_Data for this task:_
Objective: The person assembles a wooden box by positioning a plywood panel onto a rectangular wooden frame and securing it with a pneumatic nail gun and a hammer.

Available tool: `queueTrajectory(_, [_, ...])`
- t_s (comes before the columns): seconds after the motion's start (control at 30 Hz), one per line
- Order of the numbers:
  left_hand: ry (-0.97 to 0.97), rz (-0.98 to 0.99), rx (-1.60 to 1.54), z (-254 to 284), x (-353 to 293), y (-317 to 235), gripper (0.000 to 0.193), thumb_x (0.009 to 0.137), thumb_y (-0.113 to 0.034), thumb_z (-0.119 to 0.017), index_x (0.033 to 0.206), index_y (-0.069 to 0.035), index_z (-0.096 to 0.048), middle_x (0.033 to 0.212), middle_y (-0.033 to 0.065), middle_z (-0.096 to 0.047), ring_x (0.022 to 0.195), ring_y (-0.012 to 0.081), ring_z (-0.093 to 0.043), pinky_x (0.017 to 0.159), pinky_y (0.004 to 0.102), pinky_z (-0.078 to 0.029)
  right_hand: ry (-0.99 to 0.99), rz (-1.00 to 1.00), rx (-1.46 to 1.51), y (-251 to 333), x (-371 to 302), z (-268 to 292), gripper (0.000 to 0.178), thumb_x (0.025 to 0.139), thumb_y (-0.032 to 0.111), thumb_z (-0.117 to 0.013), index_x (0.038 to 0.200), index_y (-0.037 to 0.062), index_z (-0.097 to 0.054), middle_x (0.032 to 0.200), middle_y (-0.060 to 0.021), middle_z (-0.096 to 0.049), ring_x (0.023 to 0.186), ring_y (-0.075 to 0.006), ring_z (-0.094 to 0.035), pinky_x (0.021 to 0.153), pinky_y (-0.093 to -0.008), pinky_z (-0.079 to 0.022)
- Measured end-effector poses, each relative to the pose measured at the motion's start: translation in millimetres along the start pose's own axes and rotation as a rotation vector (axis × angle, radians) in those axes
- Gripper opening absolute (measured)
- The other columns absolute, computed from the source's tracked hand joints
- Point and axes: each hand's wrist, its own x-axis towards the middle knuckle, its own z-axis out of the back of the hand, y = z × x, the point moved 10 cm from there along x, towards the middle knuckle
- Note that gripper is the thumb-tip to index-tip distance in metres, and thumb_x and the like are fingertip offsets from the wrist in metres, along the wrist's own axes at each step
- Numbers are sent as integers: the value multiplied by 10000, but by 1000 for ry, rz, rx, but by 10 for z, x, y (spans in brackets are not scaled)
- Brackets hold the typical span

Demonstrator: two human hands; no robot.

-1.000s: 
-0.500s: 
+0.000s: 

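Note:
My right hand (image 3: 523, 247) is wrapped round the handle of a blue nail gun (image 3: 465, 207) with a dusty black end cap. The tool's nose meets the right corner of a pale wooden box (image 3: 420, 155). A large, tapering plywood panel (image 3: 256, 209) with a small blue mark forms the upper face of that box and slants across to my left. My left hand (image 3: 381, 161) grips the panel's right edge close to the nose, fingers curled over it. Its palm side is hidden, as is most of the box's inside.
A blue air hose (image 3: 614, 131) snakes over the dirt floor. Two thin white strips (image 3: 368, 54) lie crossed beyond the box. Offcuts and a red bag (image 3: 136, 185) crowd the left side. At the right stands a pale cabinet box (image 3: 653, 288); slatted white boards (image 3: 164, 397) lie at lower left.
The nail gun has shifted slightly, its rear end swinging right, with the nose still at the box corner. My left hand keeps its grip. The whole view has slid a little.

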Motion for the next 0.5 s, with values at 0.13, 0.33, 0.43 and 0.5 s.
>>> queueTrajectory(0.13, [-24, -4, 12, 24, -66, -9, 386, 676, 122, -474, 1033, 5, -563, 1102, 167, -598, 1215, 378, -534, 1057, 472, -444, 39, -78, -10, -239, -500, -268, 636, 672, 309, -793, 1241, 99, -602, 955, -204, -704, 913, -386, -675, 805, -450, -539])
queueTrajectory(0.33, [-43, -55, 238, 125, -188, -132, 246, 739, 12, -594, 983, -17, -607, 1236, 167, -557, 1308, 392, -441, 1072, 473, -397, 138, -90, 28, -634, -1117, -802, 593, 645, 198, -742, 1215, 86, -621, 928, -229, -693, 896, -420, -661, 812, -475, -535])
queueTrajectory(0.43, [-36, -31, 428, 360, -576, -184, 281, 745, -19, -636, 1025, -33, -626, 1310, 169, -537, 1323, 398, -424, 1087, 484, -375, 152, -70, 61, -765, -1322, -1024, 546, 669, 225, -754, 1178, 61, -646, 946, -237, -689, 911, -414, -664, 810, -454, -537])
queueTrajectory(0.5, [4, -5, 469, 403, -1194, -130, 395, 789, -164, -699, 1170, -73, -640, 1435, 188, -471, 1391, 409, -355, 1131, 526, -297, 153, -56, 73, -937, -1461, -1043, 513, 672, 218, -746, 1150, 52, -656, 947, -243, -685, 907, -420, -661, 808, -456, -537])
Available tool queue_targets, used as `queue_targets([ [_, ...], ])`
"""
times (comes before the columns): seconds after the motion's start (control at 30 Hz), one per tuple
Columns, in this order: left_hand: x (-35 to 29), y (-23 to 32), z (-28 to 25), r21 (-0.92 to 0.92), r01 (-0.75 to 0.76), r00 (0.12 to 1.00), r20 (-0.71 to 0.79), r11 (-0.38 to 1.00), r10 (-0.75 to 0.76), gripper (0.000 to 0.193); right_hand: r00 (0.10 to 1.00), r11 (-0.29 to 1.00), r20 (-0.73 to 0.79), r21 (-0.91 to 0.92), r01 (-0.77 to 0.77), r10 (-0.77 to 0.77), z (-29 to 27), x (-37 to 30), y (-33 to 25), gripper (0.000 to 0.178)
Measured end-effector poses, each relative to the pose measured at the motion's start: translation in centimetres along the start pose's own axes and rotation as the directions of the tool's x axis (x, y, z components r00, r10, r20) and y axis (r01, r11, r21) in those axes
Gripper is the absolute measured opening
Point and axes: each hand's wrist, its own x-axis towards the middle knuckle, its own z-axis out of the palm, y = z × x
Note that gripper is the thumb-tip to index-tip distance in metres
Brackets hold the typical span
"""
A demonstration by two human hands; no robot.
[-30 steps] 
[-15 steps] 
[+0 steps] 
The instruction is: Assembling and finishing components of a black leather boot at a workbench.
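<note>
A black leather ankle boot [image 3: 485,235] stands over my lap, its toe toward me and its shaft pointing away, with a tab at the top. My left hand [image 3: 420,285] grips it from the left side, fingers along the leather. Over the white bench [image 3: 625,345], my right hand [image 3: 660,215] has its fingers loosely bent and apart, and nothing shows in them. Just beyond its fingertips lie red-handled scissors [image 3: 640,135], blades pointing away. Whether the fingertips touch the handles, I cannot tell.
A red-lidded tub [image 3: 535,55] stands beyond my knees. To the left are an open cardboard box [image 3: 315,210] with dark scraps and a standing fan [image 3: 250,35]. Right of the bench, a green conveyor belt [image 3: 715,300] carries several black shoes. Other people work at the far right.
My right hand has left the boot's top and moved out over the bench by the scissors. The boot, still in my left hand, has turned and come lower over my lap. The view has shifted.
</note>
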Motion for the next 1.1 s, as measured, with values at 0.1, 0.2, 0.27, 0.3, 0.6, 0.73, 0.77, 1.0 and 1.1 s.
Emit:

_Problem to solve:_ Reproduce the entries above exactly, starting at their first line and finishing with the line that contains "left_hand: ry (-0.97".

_Your solution:_
Objective: The person assembles a wooden box by positioning a plywood panel onto a rectangular wooden frame and securing it with a pneumatic nail gun and a hammer.

Available tool: `queueTrajectory(_, [_, ...])`
- t_s (comes before the columns): seconds after the motion's start (control at 30 Hz), one per line
- Order of the numbers:
  left_hand: ry (-0.97 to 0.97), rz (-0.98 to 0.99), rx (-1.60 to 1.54), z (-254 to 284), x (-353 to 293), y (-317 to 235), gripper (0.000 to 0.193), thumb_x (0.009 to 0.137), thumb_y (-0.113 to 0.034), thumb_z (-0.119 to 0.017), index_x (0.033 to 0.206), index_y (-0.069 to 0.035), index_z (-0.096 to 0.048), middle_x (0.033 to 0.212), middle_y (-0.033 to 0.065), middle_z (-0.096 to 0.047), ring_x (0.022 to 0.195), ring_y (-0.012 to 0.081), ring_z (-0.093 to 0.043), pinky_x (0.017 to 0.159), pinky_y (0.004 to 0.102), pinky_z (-0.078 to 0.029)

Nothing more remains in this exercise.